En las actuales circunstancias del mundo, con grandes afectaciones a los sistemas naturales y sociales como la deforestación, el cambio climático, las migraciones forzadas e intervenciones bélicas sin resolver que pueden llegar a destruir la vida como hoy se conoce, conviene revisar diferentes soluciones teóricas propuestas desde diversos campos de la ciencia, pero ignoradas por quienes toman grandes decisiones de alcance planetario.
Una de ellas se funda en el concepto del “Bien común” acuñado por Tomas de Aquino (siglo XIII) e incorporado en el análisis económico durante el siglo XX, especialmente por Christian Felber y Jean Tirol, con la denominación de “economía del bien común”, cuyos principios son la dignidad humana, la solidaridad, la justicia social, la sostenibilidad, la transparencia y la participación democrática, y está dirigido a proporcionar mayor felicidad a los seres humanos. En este contexto, el producto interno bruto (PIB) como indicador típico de la economía de las naciones y los estados financieros de las organizaciones es considerado insuficiente.
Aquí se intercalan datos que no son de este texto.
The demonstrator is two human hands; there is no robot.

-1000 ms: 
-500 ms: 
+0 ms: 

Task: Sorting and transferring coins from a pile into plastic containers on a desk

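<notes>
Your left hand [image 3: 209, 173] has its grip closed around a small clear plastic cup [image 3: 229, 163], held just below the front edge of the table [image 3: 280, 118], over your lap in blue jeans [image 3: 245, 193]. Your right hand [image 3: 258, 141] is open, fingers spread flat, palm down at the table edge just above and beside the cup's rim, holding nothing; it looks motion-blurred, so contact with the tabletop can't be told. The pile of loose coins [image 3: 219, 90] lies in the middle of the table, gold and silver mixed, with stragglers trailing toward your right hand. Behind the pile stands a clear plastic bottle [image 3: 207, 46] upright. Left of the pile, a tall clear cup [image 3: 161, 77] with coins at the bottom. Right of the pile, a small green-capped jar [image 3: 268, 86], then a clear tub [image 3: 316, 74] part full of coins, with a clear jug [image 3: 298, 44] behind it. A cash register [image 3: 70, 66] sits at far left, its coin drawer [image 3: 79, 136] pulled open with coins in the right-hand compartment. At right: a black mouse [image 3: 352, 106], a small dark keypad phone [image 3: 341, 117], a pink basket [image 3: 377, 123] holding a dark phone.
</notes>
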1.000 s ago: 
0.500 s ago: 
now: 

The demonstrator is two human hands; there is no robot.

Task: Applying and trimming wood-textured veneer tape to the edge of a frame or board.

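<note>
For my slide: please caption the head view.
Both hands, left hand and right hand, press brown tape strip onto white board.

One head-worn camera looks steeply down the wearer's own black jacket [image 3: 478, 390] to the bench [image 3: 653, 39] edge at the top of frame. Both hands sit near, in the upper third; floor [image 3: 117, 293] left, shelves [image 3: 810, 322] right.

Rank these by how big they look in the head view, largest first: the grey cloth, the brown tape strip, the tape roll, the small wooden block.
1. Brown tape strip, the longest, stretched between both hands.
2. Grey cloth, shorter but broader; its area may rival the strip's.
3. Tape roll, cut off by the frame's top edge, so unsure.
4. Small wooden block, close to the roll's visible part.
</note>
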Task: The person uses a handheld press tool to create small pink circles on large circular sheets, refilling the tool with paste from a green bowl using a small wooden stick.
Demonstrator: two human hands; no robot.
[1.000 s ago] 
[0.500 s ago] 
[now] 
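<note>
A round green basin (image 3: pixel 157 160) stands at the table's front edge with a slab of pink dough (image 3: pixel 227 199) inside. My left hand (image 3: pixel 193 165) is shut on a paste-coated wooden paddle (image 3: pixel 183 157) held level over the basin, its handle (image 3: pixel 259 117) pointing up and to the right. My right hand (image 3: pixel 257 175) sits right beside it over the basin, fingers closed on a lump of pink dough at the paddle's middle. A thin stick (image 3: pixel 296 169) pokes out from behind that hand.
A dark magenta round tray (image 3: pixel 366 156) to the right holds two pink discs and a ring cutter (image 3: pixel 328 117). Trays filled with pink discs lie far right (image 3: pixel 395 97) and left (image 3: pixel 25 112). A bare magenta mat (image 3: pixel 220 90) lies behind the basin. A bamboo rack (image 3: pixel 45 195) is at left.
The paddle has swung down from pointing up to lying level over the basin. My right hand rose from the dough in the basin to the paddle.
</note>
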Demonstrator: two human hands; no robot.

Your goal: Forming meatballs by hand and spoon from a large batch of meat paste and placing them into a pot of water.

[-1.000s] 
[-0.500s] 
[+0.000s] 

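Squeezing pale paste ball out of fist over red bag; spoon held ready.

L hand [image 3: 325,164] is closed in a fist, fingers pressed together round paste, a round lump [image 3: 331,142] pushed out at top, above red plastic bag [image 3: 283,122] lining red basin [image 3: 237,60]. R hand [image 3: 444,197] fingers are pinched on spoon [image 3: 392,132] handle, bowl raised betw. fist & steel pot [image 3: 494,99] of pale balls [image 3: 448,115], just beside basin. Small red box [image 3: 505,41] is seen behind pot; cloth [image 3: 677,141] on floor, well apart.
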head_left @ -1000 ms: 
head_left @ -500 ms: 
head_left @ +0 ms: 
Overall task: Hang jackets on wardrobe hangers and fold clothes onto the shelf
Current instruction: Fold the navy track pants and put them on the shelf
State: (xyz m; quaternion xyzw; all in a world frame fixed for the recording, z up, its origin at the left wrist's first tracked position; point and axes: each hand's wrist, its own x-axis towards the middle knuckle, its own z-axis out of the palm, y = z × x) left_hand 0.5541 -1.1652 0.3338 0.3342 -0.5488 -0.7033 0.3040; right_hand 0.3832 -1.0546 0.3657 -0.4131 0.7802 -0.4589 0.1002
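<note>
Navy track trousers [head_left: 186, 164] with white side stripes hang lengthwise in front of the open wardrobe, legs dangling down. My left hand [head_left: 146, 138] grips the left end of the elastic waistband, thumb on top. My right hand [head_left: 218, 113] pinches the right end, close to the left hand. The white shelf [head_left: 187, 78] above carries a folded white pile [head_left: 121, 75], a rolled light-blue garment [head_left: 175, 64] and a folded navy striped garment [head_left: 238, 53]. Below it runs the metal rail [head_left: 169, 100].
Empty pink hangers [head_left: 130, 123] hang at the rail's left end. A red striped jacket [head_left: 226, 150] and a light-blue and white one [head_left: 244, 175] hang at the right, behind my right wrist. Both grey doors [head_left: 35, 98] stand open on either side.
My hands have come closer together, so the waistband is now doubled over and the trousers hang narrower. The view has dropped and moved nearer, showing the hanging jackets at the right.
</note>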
En su lugar, la economía del bien común propone medir la riqueza de un territorio incluyendo indicadores de carácter social y ambiental como la cohesión social, la solidaridad, la participación, la calidad de la democracia, la política medioambiental, el justo reparto de los beneficios y la igualdad de género, en lo que se ha denominado el “Producto del Bien Común”. Desde el punto de vista de las organizaciones, su éxito no depende solo de la obtención de beneficios económicos y financieros para los propietarios, sino también de su benéfico impacto social y ambiental.
El modelo de la economía del bien común es cercano a las propuestas de los pioneros del cooperativismo de Rochdale (1844), movimiento que valora a las personas por encima del capital y destaca el papel de la participación directa y la cooperación como capacidades clave en el desarrollo de las organizaciones. Destaca que la cooperación ha de primar sobre la competencia en el comportamiento de las empresas, incluyendo la participación democrática como uno de los valores que se deben fortalecer. La democracia en las organizaciones del bien común se concreta en las personas empleadas y los clientes como dos de los grupos de interés fundamentales. En ambos casos, la democracia participativa se traduce en una participación activa y directa en la toma de decisiones, uno de los principios cooperativos.
Al anterior modelo ha de añadírsele hoy el valor de la sostenibilidad de las organizaciones y del entorno en el que realizan su actividad, que contempla una triple dimensión de su negocio: económica, social y ecológica o medioambiental, conocido como triple balance o, triple resultado. El enfoque del desarrollo sostenible se basa en el equilibrio de las tres dimensiones. Entre los indicadores del modelo resultante se destacan: a) la sostenibilidad de la cadena de suministro que implica el análisis de los impactos ambientales negativos de cada producto o servicio, compra de las opciones más sostenibles y porcentaje de productos o servicios que son sostenibles; b) la sostenibilidad financiera, que incluye inversiones socialmente responsables y sostenibles; c) la promoción de la sostenibilidad entre las personas empleadas que involucra medidas de promoción de la conciencia y formación ambiental, porcentaje de alimentación ecológica y uso de medios de transporte ecológicos, d) el uso y la gestión de residuos, por medio de la medición de los impactos negativos y aplicación de medidas para reducirlos y, e) medición de impactos negativos sobre la sociedad teniendo como base las necesidades que se cubren, solución a problemas sociales y ambientales y grado de satisfacción que generan los productos o servicios. Quizás este sea el medio para enderezar los rumbos tortuosos que parecen seguir las sociedades humanas actuales.